### TASK OBJECTIVE
Pictures aside, return every line below exactly as written.

'''

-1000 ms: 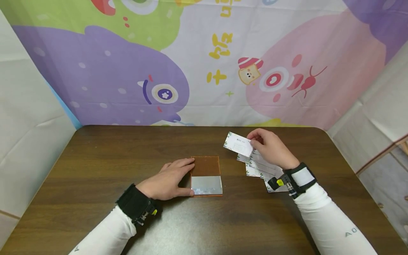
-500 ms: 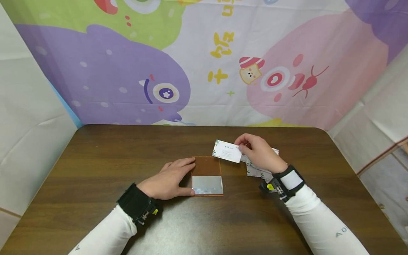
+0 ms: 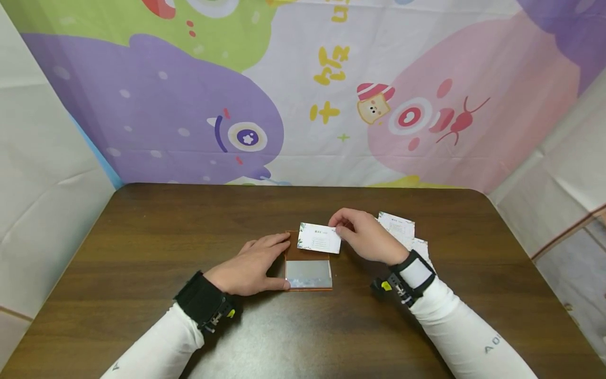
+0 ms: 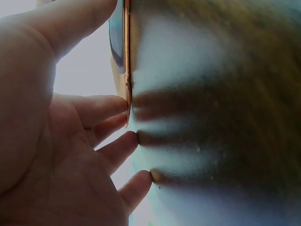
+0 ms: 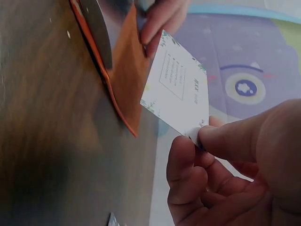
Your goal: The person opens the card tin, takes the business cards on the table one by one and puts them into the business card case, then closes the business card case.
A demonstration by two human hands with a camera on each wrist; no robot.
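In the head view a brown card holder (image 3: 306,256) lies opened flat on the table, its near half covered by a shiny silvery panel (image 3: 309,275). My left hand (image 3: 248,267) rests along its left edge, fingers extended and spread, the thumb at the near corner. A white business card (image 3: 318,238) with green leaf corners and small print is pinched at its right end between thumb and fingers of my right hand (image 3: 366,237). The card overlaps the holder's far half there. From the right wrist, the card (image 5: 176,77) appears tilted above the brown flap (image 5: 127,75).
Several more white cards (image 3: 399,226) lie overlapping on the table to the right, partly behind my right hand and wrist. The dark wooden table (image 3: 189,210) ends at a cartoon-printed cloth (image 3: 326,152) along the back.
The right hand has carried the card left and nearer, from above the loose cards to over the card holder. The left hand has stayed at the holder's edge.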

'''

### YOUR SOLUTION
-1000 ms: 
-500 ms: 
+0 ms: 
+0 ms: 
+0 ms: 
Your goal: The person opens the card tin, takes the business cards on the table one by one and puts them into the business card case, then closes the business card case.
A demonstration by two human hands with a camera on each wrist; no robot.
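In the head view a brown card holder (image 3: 306,256) lies opened flat on the table, its near half covered by a shiny silvery panel (image 3: 309,275). My left hand (image 3: 248,267) rests along its left edge, fingers extended and spread, the thumb at the near corner. A white business card (image 3: 318,238) with green leaf corners and small print is pinched at its right end between thumb and fingers of my right hand (image 3: 366,237). The card overlaps the holder's far half there. From the right wrist, the card (image 5: 176,77) appears tilted above the brown flap (image 5: 127,75).
Several more white cards (image 3: 399,226) lie overlapping on the table to the right, partly behind my right hand and wrist. The dark wooden table (image 3: 189,210) ends at a cartoon-printed cloth (image 3: 326,152) along the back.
The right hand has carried the card left and nearer, from above the loose cards to over the card holder. The left hand has stayed at the holder's edge.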

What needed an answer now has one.